* **Assignment**
Set out exactly, line by line, the stretch of data below that begins at the line containing "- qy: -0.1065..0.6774" and ends at the line containing "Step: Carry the", with both ends kept.

* **Entries shown**
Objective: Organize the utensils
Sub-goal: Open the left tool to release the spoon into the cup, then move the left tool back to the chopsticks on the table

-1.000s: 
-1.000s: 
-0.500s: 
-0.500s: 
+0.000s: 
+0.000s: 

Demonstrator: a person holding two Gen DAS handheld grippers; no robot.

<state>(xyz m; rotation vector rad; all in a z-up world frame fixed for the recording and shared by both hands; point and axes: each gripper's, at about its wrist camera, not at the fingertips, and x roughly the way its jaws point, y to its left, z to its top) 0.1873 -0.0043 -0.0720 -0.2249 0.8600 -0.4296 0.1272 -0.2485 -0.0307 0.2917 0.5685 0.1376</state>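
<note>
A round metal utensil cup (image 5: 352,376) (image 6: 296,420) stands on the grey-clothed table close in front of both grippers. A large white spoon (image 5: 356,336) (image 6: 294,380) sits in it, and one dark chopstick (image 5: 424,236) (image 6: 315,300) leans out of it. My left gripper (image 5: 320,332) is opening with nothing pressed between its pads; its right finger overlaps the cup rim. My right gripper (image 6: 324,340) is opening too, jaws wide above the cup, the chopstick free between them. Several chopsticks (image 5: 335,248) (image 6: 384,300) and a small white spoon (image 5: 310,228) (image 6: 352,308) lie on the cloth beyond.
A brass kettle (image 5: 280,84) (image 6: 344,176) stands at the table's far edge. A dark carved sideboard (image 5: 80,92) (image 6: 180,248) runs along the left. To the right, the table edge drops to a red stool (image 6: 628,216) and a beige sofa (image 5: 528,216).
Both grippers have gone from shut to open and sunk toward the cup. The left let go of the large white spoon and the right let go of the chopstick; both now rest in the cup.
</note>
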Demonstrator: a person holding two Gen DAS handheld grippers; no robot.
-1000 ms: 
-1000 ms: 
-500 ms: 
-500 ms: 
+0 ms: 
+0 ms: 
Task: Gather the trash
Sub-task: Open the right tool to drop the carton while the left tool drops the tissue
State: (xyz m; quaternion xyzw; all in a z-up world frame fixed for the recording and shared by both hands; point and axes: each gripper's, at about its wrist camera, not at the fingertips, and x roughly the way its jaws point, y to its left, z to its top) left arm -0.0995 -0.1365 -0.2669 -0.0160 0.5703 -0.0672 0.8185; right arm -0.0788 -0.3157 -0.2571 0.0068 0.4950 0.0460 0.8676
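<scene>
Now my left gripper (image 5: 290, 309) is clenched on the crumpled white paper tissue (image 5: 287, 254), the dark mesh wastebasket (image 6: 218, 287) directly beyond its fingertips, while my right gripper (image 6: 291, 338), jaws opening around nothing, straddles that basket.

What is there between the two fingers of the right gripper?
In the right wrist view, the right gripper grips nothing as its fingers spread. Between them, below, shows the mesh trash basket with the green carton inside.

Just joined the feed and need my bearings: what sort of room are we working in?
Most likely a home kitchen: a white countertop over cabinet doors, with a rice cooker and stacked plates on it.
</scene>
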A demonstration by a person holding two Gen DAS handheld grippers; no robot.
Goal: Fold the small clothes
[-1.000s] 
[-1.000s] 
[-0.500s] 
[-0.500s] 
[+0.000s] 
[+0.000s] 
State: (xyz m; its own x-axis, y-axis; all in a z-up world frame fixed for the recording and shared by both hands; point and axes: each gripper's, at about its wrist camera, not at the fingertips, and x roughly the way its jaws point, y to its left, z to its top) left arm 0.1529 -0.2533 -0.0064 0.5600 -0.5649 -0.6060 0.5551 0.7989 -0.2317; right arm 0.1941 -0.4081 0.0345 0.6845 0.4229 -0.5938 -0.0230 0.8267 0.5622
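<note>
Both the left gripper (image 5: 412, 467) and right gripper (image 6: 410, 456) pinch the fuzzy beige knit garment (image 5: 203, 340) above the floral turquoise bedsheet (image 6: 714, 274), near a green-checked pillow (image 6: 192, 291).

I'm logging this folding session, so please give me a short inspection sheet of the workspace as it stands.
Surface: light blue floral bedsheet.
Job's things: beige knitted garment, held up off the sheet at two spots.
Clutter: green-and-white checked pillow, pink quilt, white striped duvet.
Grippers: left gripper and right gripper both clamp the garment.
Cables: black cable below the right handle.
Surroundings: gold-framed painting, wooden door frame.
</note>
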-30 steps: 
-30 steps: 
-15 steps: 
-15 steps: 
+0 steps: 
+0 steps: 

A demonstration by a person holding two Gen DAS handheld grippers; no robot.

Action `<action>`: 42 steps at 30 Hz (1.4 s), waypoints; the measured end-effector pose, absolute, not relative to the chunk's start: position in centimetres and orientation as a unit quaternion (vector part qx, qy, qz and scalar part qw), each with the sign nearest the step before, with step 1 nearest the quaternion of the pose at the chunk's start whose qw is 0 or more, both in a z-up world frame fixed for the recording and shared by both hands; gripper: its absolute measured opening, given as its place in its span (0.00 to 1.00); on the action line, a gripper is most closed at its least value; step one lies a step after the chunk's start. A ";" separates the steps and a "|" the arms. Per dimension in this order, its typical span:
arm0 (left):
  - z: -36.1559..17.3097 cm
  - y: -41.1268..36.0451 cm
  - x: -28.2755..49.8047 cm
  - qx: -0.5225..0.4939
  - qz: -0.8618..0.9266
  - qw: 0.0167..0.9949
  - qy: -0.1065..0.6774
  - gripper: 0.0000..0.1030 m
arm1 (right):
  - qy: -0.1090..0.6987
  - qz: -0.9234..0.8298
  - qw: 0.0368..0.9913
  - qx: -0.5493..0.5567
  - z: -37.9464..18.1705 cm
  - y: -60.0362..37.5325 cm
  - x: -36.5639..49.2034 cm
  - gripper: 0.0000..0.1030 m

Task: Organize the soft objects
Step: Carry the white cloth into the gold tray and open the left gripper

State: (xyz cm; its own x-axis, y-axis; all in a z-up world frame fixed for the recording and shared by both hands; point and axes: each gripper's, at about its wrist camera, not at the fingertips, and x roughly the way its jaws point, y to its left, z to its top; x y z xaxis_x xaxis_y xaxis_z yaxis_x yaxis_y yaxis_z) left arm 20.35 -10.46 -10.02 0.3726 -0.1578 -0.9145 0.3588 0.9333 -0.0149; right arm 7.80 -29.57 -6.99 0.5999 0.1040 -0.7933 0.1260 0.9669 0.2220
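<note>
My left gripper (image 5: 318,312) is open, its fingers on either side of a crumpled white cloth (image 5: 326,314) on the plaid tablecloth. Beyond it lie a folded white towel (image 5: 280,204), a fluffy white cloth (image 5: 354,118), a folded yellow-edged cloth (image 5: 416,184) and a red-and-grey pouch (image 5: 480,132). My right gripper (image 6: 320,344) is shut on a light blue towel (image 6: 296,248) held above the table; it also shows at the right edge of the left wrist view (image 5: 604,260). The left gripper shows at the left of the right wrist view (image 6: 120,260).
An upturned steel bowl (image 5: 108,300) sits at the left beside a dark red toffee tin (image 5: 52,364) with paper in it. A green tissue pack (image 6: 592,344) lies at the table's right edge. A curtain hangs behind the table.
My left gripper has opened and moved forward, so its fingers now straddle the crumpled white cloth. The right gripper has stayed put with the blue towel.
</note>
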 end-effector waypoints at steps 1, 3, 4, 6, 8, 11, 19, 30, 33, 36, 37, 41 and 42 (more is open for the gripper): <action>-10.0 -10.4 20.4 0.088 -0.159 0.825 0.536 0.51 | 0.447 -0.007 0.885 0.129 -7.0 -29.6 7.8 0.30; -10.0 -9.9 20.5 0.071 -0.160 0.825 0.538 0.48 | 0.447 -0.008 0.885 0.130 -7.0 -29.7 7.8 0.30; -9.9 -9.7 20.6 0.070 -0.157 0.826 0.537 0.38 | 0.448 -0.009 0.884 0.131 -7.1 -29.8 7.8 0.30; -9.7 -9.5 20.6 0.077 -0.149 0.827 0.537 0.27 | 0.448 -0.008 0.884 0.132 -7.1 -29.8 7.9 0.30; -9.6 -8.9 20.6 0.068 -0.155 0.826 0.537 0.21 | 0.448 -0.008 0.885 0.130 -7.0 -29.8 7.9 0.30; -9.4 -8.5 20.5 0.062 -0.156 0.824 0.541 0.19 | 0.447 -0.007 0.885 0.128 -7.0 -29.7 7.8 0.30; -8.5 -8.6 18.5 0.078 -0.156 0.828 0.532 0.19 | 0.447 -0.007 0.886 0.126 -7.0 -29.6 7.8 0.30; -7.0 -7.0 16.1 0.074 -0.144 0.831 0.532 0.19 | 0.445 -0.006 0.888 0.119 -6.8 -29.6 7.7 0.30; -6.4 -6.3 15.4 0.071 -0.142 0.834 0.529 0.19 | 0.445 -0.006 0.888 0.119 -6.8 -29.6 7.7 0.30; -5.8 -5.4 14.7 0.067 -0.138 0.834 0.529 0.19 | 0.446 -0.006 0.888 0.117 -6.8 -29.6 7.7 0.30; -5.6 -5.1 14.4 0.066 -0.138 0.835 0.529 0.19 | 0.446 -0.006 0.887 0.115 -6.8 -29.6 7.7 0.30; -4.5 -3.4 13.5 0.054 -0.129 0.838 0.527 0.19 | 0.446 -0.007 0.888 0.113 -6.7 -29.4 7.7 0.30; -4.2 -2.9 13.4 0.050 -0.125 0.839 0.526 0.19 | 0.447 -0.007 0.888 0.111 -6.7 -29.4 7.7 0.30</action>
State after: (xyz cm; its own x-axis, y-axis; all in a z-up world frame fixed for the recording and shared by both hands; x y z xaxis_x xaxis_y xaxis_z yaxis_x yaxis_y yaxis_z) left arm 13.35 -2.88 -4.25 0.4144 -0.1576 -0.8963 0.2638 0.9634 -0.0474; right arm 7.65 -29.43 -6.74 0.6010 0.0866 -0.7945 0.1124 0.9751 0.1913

* **Response to this exercise**
  - qy: -0.1065..0.6774
  - gripper: 0.0000..0.1030 m
arm1 (right):
  - qy: -0.1090..0.6987
  - qz: -0.9234..0.8298
  - qw: 0.0368..0.9913
  - qx: -0.5493..0.5567
  - z: -37.9464..18.1705 cm
  - y: -60.0362..37.5325 cm
  - x: -36.5639..49.2034 cm
  - gripper: 0.0000..0.1030 m

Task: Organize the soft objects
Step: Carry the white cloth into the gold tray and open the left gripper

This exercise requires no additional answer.